The Rocks Quest, designed for the Year 8 SAGE program, encourages each student to channel their inner researcher, archaeologist, artist and discoverer.
Students investigated the bubonic plague’s effect on The Rocks, the history of British convicts, and early local economies, comparing their findings to life in Sydney today. They have met with residents to discover their stories, and learned about the history of the Gadigal people.
They have used skills of archaeologists to study artifacts found in the rubble and foundations at the The Big Dig Archaeology Education Centre, beneath the Sydney Harbour Youth Hostel Association (YHA).
“I want you to consider all of the information you uncover today to decipher the conditions of The Rocks in the 1800s,” said George from the Archaeology Education Centre.
“Histories are written with perspective, and bias, but artifacts can share a different picture, and expand our view of history.”
To date, more than a million artifacts have been uncovered at this site.

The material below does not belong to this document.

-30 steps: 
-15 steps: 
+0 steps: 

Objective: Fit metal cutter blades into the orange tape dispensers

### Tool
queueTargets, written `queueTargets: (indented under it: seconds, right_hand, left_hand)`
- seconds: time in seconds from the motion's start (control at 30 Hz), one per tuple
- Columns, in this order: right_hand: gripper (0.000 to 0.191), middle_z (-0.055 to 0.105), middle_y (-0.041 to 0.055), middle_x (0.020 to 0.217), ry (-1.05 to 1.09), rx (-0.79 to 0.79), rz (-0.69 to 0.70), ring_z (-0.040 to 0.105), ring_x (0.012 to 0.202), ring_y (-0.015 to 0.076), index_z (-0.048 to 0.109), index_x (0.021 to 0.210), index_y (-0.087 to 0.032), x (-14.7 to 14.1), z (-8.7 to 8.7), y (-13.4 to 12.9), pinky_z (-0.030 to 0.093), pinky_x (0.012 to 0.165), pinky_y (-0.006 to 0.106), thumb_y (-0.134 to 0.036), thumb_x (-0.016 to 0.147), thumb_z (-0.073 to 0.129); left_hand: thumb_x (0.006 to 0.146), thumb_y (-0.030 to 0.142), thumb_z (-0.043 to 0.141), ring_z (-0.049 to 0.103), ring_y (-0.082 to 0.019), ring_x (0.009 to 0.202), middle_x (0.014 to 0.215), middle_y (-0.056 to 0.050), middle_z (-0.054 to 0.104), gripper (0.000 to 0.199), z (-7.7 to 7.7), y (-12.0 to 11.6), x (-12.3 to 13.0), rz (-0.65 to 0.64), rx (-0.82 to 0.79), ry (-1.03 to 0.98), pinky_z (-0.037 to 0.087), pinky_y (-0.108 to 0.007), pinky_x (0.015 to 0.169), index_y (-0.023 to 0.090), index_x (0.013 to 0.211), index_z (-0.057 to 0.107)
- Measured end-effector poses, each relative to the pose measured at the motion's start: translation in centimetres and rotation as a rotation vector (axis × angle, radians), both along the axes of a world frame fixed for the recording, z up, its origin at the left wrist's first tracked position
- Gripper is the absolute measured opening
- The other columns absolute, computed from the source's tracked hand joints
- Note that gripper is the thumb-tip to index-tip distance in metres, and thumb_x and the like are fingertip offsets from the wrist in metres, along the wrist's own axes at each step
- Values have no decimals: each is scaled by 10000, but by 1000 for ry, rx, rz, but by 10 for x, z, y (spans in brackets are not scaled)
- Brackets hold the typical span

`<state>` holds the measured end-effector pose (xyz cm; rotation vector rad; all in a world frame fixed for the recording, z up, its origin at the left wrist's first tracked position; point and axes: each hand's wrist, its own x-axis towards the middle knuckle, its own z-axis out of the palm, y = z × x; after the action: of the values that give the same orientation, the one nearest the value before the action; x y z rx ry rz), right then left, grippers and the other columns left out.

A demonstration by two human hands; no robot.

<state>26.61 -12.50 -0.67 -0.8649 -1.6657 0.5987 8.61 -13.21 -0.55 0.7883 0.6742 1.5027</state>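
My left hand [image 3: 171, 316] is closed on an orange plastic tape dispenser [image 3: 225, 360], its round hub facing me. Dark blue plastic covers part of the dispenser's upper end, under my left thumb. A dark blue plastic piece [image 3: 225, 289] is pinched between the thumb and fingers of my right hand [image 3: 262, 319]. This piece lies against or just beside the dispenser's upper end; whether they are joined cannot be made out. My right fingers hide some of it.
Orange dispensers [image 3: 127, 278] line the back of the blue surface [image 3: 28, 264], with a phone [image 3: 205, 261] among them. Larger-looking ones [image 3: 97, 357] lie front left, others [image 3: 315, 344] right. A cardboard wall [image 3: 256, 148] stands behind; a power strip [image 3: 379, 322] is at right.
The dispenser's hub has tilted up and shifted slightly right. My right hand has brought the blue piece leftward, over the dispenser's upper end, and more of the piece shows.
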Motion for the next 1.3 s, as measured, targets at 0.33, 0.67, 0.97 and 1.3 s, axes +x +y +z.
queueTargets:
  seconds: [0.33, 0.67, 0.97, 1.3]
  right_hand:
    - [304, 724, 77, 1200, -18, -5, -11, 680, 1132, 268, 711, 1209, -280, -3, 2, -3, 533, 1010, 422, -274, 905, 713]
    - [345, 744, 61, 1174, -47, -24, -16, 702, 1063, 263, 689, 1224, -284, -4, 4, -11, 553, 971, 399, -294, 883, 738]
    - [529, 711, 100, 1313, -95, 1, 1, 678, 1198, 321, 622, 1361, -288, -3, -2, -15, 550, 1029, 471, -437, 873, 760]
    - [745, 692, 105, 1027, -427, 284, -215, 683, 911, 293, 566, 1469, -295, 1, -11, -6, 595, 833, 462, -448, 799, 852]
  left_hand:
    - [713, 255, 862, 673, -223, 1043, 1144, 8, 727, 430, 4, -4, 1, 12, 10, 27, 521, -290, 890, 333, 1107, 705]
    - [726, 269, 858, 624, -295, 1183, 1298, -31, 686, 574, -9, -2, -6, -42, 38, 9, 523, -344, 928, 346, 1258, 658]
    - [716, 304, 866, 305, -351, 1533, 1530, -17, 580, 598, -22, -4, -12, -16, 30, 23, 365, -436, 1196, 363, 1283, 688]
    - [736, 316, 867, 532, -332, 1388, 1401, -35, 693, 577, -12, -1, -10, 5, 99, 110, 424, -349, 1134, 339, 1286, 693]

“The things we leave behind, no matter how small, can tell such personal details of our lives,” George said.
Seeking evidence of poor sanitation, restricted conditions, low economy and poor quality of life of the inhabitants of the 1800s, students examined various artifacts to determine whether the area, considered one of the most significant in Australia, was a former slum.

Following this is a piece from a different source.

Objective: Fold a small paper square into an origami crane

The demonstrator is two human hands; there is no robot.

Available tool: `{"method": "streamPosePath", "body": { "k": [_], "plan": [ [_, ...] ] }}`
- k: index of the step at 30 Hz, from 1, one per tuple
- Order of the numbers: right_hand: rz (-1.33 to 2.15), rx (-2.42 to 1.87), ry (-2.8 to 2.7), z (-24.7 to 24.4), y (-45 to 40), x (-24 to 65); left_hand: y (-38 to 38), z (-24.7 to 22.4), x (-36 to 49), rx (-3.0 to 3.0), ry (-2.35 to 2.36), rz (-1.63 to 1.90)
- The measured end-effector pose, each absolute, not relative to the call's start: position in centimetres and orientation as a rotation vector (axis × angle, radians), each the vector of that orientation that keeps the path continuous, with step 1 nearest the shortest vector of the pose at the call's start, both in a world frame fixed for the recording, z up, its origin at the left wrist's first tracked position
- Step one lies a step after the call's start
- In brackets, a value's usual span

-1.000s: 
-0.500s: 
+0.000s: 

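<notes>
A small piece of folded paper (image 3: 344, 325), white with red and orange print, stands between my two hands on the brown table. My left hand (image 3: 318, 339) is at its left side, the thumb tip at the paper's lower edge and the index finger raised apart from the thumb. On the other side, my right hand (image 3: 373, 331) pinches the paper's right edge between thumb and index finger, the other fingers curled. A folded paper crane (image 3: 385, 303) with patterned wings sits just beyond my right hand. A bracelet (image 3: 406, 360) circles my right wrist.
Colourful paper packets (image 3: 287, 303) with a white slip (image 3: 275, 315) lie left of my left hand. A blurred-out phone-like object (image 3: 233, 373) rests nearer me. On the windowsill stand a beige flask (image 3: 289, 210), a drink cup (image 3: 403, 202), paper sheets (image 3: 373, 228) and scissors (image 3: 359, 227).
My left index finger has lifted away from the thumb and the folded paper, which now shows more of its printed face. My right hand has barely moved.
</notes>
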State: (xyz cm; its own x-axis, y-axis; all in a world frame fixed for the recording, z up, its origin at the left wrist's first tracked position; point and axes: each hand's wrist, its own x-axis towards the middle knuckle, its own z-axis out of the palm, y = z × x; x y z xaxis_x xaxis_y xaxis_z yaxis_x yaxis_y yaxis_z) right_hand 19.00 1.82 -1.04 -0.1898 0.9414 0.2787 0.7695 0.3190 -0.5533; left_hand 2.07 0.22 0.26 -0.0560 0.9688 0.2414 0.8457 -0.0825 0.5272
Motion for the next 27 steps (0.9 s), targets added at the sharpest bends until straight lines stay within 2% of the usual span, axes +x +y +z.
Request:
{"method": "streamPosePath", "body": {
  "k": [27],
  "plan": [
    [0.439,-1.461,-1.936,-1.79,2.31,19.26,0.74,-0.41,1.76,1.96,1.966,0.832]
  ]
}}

“I think this artifact is a broken piece of a stone pot, and the rest could still be out there somewhere,” said Nathan Lau holding one of the artifacts.
“The details and lines are really interesting. I’m not quite sure what they mean, perhaps a label of some kind.”

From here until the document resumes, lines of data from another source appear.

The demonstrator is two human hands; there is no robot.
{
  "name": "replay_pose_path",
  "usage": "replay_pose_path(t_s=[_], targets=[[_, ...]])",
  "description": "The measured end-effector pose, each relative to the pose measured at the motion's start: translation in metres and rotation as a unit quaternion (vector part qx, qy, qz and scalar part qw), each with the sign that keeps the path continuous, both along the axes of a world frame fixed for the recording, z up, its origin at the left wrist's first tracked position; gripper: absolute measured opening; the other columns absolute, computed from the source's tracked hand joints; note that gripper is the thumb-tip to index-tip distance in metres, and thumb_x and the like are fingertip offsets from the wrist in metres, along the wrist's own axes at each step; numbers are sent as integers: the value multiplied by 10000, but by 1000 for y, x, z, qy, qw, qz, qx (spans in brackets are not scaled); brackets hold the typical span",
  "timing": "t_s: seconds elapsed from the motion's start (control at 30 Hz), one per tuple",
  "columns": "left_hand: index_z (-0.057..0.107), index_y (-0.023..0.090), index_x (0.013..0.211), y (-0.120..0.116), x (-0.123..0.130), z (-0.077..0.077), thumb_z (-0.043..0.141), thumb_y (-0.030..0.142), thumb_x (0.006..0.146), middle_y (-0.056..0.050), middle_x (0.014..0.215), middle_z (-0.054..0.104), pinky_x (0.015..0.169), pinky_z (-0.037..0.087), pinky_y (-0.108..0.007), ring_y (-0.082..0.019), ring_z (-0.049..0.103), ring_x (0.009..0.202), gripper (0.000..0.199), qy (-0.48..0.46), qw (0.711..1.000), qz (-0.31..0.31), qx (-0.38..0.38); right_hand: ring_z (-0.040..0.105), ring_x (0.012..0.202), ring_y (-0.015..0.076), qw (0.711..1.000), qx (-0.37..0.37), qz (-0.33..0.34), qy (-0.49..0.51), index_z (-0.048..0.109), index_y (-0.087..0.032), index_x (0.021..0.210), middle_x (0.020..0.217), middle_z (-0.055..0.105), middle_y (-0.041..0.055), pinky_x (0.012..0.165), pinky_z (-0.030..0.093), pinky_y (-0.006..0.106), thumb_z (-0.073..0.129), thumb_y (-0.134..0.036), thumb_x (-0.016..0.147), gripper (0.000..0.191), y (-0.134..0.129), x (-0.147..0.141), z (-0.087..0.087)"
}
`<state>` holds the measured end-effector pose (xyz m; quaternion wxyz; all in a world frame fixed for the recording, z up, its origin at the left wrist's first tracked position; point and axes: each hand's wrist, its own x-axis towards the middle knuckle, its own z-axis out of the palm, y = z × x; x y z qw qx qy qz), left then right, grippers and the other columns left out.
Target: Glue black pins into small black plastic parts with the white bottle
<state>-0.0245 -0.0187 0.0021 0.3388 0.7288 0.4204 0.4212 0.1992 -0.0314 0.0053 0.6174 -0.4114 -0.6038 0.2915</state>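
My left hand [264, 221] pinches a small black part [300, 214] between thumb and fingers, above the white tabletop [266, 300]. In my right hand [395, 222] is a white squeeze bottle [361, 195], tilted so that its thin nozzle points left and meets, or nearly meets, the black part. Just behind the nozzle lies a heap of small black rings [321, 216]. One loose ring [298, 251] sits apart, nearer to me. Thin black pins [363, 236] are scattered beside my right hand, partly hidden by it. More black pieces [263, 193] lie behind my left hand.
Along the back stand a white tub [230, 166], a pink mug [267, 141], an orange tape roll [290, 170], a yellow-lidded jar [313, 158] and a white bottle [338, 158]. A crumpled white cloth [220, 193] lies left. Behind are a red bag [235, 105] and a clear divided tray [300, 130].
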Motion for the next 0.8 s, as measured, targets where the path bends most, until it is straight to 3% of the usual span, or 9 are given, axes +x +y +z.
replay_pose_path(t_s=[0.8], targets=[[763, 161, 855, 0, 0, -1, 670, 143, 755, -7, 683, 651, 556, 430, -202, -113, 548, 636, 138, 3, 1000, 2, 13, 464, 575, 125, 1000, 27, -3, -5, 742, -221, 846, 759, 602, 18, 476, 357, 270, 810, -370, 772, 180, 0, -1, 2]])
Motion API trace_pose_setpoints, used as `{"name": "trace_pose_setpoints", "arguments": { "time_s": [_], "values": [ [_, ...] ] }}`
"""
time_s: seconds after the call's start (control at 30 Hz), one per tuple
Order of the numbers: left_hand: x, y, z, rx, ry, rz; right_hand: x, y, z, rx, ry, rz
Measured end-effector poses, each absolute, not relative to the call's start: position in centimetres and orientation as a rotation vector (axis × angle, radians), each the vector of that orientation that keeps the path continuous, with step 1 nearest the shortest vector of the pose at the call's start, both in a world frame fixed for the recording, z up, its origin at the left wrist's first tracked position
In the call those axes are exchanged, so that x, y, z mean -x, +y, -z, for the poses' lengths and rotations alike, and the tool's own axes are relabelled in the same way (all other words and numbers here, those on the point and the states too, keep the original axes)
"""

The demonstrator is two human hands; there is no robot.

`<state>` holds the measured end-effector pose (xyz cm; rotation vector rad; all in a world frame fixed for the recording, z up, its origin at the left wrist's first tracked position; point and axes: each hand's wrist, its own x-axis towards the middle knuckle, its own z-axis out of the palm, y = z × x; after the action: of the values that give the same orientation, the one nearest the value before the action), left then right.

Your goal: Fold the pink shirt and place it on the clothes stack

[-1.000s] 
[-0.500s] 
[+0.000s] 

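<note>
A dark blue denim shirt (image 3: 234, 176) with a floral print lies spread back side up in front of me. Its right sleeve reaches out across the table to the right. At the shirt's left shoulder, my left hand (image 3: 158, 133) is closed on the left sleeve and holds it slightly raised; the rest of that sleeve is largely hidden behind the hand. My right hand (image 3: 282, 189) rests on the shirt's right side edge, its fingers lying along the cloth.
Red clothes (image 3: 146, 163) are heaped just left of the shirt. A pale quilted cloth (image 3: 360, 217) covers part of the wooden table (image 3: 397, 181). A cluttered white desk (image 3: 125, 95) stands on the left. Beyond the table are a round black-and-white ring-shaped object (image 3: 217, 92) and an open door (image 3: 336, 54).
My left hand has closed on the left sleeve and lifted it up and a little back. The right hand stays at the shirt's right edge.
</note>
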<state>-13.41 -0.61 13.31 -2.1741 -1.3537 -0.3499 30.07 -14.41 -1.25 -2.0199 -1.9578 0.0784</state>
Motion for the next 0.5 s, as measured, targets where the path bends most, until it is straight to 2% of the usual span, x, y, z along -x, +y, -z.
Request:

In addition to the archaeology expedition, students enjoyed a Tribal Warrior Education harbour tour, immersing themselves in the culture and heritage of our ancestors and learning about local Indigenous traditions, place names, stories of the past and more.
Students also created video works, drawings and written works featuring the harbour and surrounds, to be shared at their Rocks Quest exhibition.
An extensive amount of research and project-based learning has been approached by our confident students at SAGE.